• TASK REQUIREMENTS
The expected output is every line below, reproduced exactly.

• GIVEN MATERIAL
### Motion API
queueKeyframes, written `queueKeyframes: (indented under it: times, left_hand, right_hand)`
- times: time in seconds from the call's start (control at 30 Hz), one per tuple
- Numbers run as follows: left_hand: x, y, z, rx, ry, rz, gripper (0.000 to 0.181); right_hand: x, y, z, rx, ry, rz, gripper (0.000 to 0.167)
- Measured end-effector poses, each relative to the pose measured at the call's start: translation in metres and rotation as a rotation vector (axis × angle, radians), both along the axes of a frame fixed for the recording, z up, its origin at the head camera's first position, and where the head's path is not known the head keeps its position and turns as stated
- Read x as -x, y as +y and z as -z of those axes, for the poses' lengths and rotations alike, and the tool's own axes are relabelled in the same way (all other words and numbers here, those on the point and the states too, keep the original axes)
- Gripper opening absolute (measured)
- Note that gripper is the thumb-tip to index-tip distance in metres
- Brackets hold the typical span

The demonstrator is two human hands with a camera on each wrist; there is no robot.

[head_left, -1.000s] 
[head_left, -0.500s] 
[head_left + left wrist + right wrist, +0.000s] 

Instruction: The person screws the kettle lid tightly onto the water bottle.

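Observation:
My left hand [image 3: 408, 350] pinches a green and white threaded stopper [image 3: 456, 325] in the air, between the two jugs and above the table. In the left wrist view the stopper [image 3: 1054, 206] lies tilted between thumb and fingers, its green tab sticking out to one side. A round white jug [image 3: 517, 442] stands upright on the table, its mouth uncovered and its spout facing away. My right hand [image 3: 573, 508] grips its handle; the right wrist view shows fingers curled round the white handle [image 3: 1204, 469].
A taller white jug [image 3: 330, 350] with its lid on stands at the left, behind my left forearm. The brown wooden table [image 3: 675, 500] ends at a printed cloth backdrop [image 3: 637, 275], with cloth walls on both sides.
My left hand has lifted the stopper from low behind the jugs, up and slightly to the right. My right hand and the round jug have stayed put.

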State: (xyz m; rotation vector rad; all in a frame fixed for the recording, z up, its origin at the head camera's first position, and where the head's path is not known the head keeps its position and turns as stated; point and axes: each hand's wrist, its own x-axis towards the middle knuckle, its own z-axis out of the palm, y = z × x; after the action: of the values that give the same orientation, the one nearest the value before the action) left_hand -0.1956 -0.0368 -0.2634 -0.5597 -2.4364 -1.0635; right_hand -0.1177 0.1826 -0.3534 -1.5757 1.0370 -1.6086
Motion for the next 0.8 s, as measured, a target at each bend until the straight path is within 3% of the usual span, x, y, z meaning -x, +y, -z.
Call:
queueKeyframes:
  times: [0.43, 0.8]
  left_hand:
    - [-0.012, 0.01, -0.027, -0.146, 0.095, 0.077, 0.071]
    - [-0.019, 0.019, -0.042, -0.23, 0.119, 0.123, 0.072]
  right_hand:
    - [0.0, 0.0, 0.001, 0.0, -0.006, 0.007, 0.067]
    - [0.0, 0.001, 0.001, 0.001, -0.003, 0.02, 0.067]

• RESULT OF THE EXERCISE
### Motion API
queueKeyframes, written `queueKeyframes: (indented under it: times, left_hand, right_hand)`
- times: time in seconds from the call's start (control at 30 Hz), one per tuple
- Numbers run as follows: left_hand: x, y, z, rx, ry, rz, gripper (0.000 to 0.181); right_hand: x, y, z, rx, ry, rz, gripper (0.000 to 0.167)
- Measured end-effector poses, each relative to the pose measured at the call's start: translation in metres and rotation as a rotation vector (axis × angle, radians), both along the axes of a frame fixed for the recording, z up, its origin at the head camera's first position, and where the head's path is not known the head keeps its position and turns as stated
- Read x as -x, y as +y and z as -z of those axes, for the poses' lengths and rotations alike, and the tool's own axes are relabelled in the same way (all other words and numbers here, those on the point and the states too, keep the original axes)
- Gripper opening absolute (measured)
- Note that gripper is the thumb-tip to index-tip distance in metres
- Brackets hold the typical span

The demonstrator is two human hands with a camera on each wrist; there is no robot.

[head_left, -1.000s] 
[head_left, -0.500s] 
[head_left + left wrist + right wrist, +0.000s] 

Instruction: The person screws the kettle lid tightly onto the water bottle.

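Observation:
My left hand [image 3: 408, 350] pinches a green and white threaded stopper [image 3: 456, 325] in the air, between the two jugs and above the table. In the left wrist view the stopper [image 3: 1054, 206] lies tilted between thumb and fingers, its green tab sticking out to one side. A round white jug [image 3: 517, 442] stands upright on the table, its mouth uncovered and its spout facing away. My right hand [image 3: 573, 508] grips its handle; the right wrist view shows fingers curled round the white handle [image 3: 1204, 469].
A taller white jug [image 3: 330, 350] with its lid on stands at the left, behind my left forearm. The brown wooden table [image 3: 675, 500] ends at a printed cloth backdrop [image 3: 637, 275], with cloth walls on both sides.
My left hand has lifted the stopper from low behind the jugs, up and slightly to the right. My right hand and the round jug have stayed put.
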
State: (xyz m; rotation vector rad; all in a frame fixed for the recording, z up, its origin at the head camera's first position, and where the head's path is not known the head keeps its position and turns as stated; point and axes: each hand's wrist, its own x-axis towards the middle knuckle, its own z-axis out of the palm, y = z × x; after the action: of the values that give the same orientation, the one nearest the value before the action) left_hand -0.1956 -0.0368 -0.2634 -0.5597 -2.4364 -1.0635; right_hand -0.1177 0.1826 -0.3534 -1.5757 1.0370 -1.6086
Motion for the next 0.8 s, as measured, a target at each bend until the straight path is within 3% of the usual span, x, y, z meaning -x, +y, -z.
Call:
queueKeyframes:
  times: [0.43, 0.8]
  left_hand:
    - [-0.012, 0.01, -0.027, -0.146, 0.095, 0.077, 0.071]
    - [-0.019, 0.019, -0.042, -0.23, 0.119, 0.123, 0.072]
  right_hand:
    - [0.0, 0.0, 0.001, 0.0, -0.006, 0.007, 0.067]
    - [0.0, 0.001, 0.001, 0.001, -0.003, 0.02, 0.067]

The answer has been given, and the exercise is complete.